PROBLEM:
Images do not belong in the copy. Retype the entries exactly.

DATA:
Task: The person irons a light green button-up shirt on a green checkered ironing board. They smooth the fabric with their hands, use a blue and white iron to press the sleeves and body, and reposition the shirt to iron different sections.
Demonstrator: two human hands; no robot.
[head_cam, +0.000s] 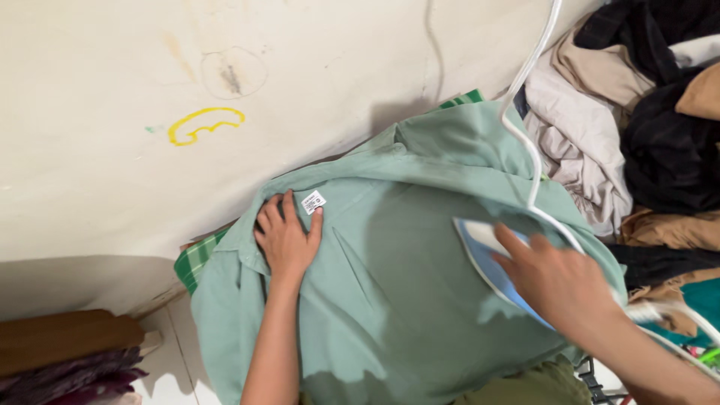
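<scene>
our left hand (285, 238) lies flat and spread on the green shirt (390, 300), fingers wide, palm down just below the collar (352, 176), and we judge that it pins the cloth taut so it does not bunch. the small white label (313, 202) sits just beside our forefinger, at its tip and to the right of it. the shirt runs out under the fingers on every side, draped over a checked green pad (196, 259) whose edge peeks out to the left of the wrist.

our right hand (559, 281) is wrapped over the blue and white iron (486, 251), fingers curled on its top, soleplate down on the shirt. the iron's pointed nose sticks out ahead of the fingertips, aimed toward the left hand, yet well apart from it, with a broad stretch of cloth between. the white cord (529, 82) climbs away above the knuckles, up and out of frame, probably kept clear of the plate.

beyond the right hand a heap of clothes (645, 120) waits against the pale wall (150, 112), and a brown board (64, 337) lies low to the left.
</scene>
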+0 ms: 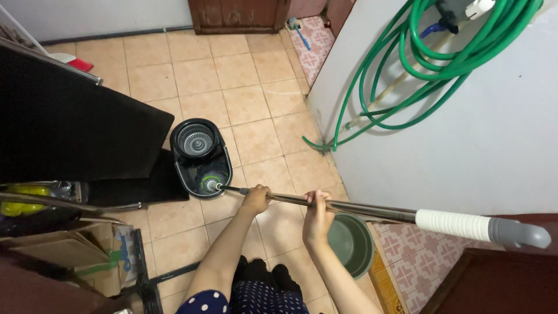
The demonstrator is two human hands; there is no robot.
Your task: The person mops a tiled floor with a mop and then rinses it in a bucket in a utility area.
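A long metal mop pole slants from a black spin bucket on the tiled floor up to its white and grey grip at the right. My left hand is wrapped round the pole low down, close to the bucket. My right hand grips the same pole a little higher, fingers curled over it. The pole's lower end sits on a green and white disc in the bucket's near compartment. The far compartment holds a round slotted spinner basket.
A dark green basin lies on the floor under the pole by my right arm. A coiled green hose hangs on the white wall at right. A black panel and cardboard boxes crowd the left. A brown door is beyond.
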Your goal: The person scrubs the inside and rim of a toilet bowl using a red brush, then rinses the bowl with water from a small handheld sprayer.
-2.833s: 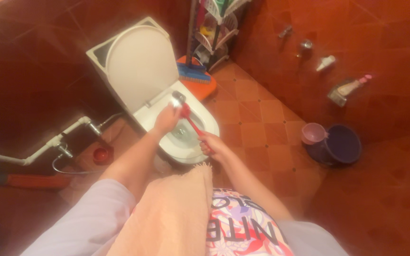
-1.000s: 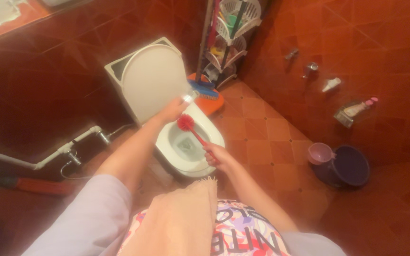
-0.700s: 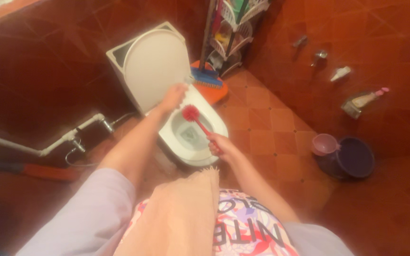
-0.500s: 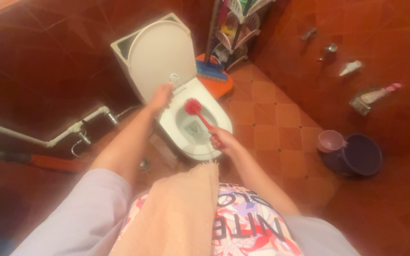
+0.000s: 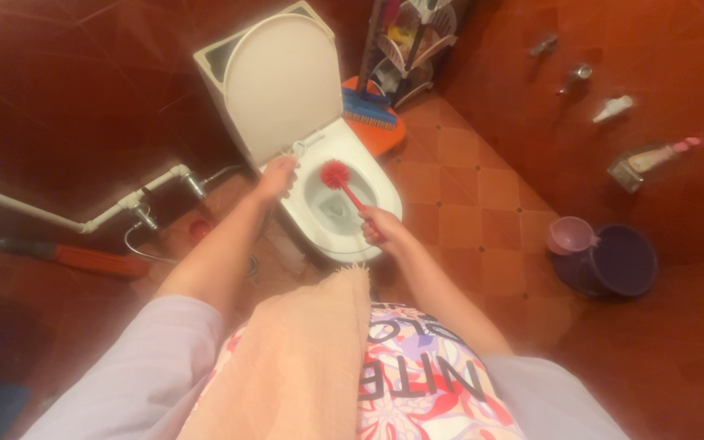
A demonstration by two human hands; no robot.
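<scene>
Since a moment ago the left hand (image 5: 277,175) dropped to the toilet (image 5: 319,220) rim's back left, curled round a small sprayer (image 5: 303,147). Right hand (image 5: 376,226) grips the red brush (image 5: 336,173), head over the bowl. Best scrub under the rim, low to avoid splashing.

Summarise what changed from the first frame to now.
The red-bristled toilet brush rose out of the white toilet bowl, head now above the water. The left hand drew the small metal sprayer back to the rim. The right hand still grips the brush; the lid stays up.
</scene>
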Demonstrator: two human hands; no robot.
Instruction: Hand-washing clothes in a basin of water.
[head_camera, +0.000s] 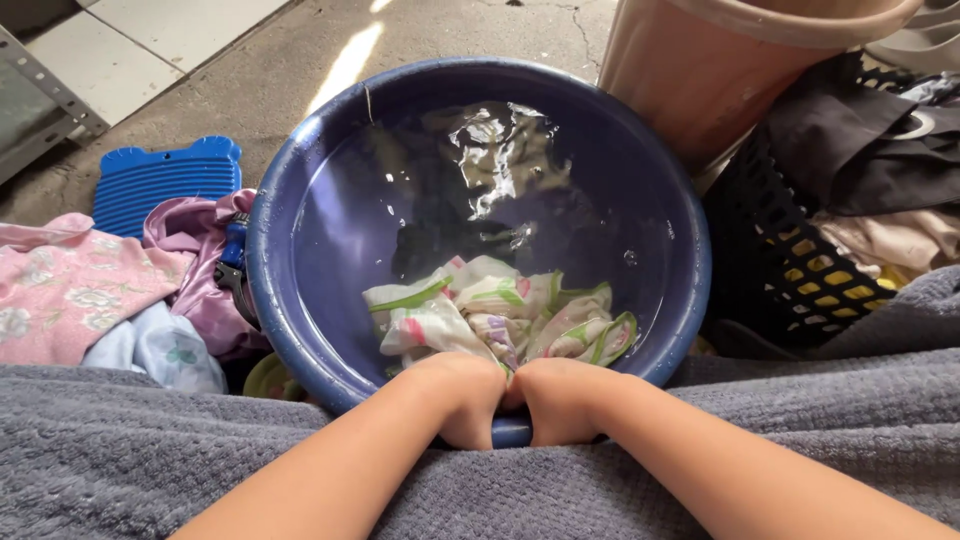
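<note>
Floral white wet cloth (500, 315) bunched in both fists, left hand (462, 395), right hand (558, 395), over water-filled round blue plastic basin (300, 200); washing midway, pink floral garments (70, 290) wait beside.

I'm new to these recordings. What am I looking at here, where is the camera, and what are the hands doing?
There is no machine here: a person wears one camera on the head, looking down at their own bare arms. The left hand and right hand are pressed together, gripping a wet floral cloth at the near rim of a blue basin filled with water. On the left lie a blue washboard and pink and purple clothes. On the right stand a black basket with dark garments and a brown bucket. A grey towel covers the person's lap.
</note>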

RESPONSE BOX:
Task: The person irons a light green button-up shirt on a green checkered ironing board. They smooth the fabric with their hands, use a blue and white iron to press the sleeves and body, and reposition the shirt to iron different sections.
Demonstrator: two human hands; no robot.
[head_cam, +0.000s] 
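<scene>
our left hand (285, 238) lies flat and spread on the green shirt (390, 300), fingers wide, palm down just below the collar (352, 176), and we judge that it pins the cloth taut so it does not bunch. the small white label (313, 202) sits just beside our forefinger, at its tip and to the right of it. the shirt runs out under the fingers on every side, draped over a checked green pad (196, 259) whose edge peeks out to the left of the wrist.

our right hand (559, 281) is wrapped over the blue and white iron (486, 251), fingers curled on its top, soleplate down on the shirt. the iron's pointed nose sticks out ahead of the fingertips, aimed toward the left hand, yet well apart from it, with a broad stretch of cloth between. the white cord (529, 82) climbs away above the knuckles, up and out of frame, probably kept clear of the plate.

beyond the right hand a heap of clothes (645, 120) waits against the pale wall (150, 112), and a brown board (64, 337) lies low to the left.
</scene>
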+0 ms: 
The demonstrator is two human hands; there is no robot.
Your task: The person mops a tiled floor with a mop and then rinses it in a bucket in a utility area.
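A long metal mop pole slants from a black spin bucket on the tiled floor up to its white and grey grip at the right. My left hand is wrapped round the pole low down, close to the bucket. My right hand grips the same pole a little higher, fingers curled over it. The pole's lower end sits on a green and white disc in the bucket's near compartment. The far compartment holds a round slotted spinner basket.
A dark green basin lies on the floor under the pole by my right arm. A coiled green hose hangs on the white wall at right. A black panel and cardboard boxes crowd the left. A brown door is beyond.
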Your goal: The person scrubs the inside and rim of a toilet bowl using a red brush, then rinses the bowl with water from a small handheld sprayer.
-2.833s: 
-1.000s: 
-0.700s: 
-0.500s: 
+0.000s: 
A demonstration by two human hands; no robot.
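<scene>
Since a moment ago the left hand (image 5: 277,175) dropped to the toilet (image 5: 319,220) rim's back left, curled round a small sprayer (image 5: 303,147). Right hand (image 5: 376,226) grips the red brush (image 5: 336,173), head over the bowl. Best scrub under the rim, low to avoid splashing.

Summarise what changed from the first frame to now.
The red-bristled toilet brush rose out of the white toilet bowl, head now above the water. The left hand drew the small metal sprayer back to the rim. The right hand still grips the brush; the lid stays up.
</scene>
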Demonstrator: two human hands; no robot.
Instruction: Hand-washing clothes in a basin of water.
[head_camera, +0.000s] 
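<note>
Floral white wet cloth (500, 315) bunched in both fists, left hand (462, 395), right hand (558, 395), over water-filled round blue plastic basin (300, 200); washing midway, pink floral garments (70, 290) wait beside.

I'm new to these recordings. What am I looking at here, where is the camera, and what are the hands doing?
There is no machine here: a person wears one camera on the head, looking down at their own bare arms. The left hand and right hand are pressed together, gripping a wet floral cloth at the near rim of a blue basin filled with water. On the left lie a blue washboard and pink and purple clothes. On the right stand a black basket with dark garments and a brown bucket. A grey towel covers the person's lap.
</note>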

No more is needed to finish this exercise.